In 1996, scholar C.Y. Jim found 1275 trees with 30 or so species on about 505 stone walls. Ficus Microcarpa or Chinese Banyan is the most common type of stone wall trees. With hardly any soil to clinch into, these banyans take the wall as their host and spread their intertwining roots on the stone surfaces. After 50 to 100 years, these banyans gradually mature into shading crowns that we see today. Many of these old stone wall trees have survived to the present day, especially in Central – Western District which contains the city’s largest concentration of stone wall trees. The emergence of stone wall trees in Hong Kong, however, was no coincidence. Perfect climate conditions, suitable stone wall surface, and some good fortune of surviving the WWII when many old trees were cut down by the Japanese for timber, all played a part in the story of stone wall trees. After WWII, stone was soon replaced by concrete for retaining wall construction. Concrete walls left little room for new trees to enroot themselves by chance. After a few generations, the resilient stone wall trees have become iconic features for various old neighbourhoods.

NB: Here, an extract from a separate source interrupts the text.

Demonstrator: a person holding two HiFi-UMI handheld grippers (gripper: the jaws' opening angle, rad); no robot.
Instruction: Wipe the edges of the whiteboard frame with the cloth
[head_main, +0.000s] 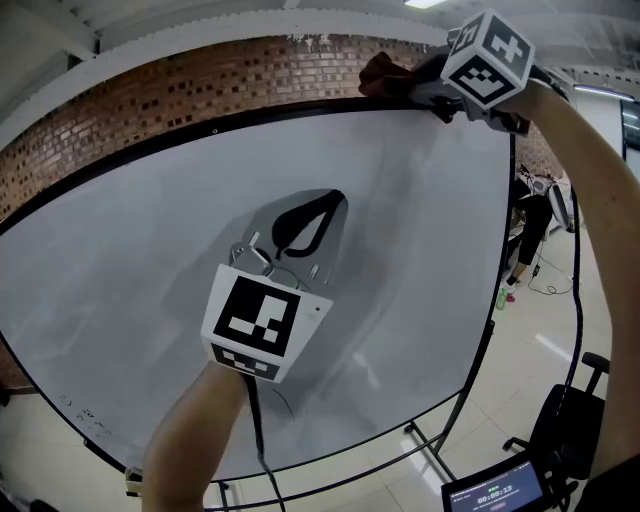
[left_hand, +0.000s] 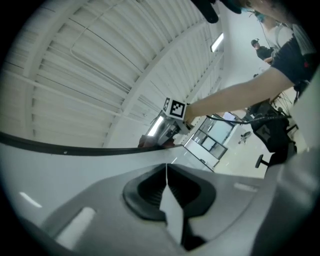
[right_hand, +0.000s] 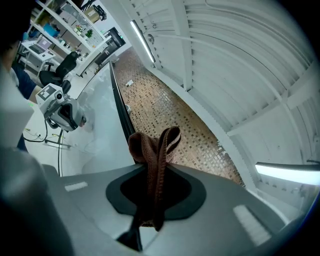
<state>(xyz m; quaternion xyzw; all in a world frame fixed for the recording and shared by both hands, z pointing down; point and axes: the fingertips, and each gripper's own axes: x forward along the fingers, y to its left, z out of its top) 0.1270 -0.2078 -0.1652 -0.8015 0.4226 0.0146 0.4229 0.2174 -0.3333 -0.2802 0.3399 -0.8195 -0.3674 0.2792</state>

Despite over a century serving to improve the micro-climate of the city, cultural and ecological significance of the stone wall trees have gone unnoticed until the recent two decades. In light of the government’s intention to demolish the former Police Married Quarters (PMQ) and its iconic stone wall trees in 2005, the local resident group “Central and Western Concern Group” was formed to fight for preserving the stone wall trees as well as the heritage building. Not only has their effort succeeded in convincing the government to preserve the PMQ, they have also increased the public awareness of the stone wall trees. In 2007, the Mass Transit Railway (MTR) decided to relocate a proposed exit for the new Kennedy Town Station in order to preserve the stone wall trees at Forbes Street. The admirable effort decisively preserved the largest concentration of stone wall trees in Hong Kong. Though not all cases were success stories. In 2015, five 150-year old stone wall banyans at Bonham Road were fell sneakily overnight, just because one of their neighbouring trees toppled some time ago due to heavy rain. In name of public safety, the five healthy trees were cut down before the arrival of a potential typhoon. No detailed study was made before the decision, and that particular typhoon didn’t even come close enough to pose any thread. The hasty action of the government led to a huge loss for the community and sparked public outcry. More and more people become aware that there is an urgent need to develop a strategic plan for protecting these unique urban stone wall trees before it is too late.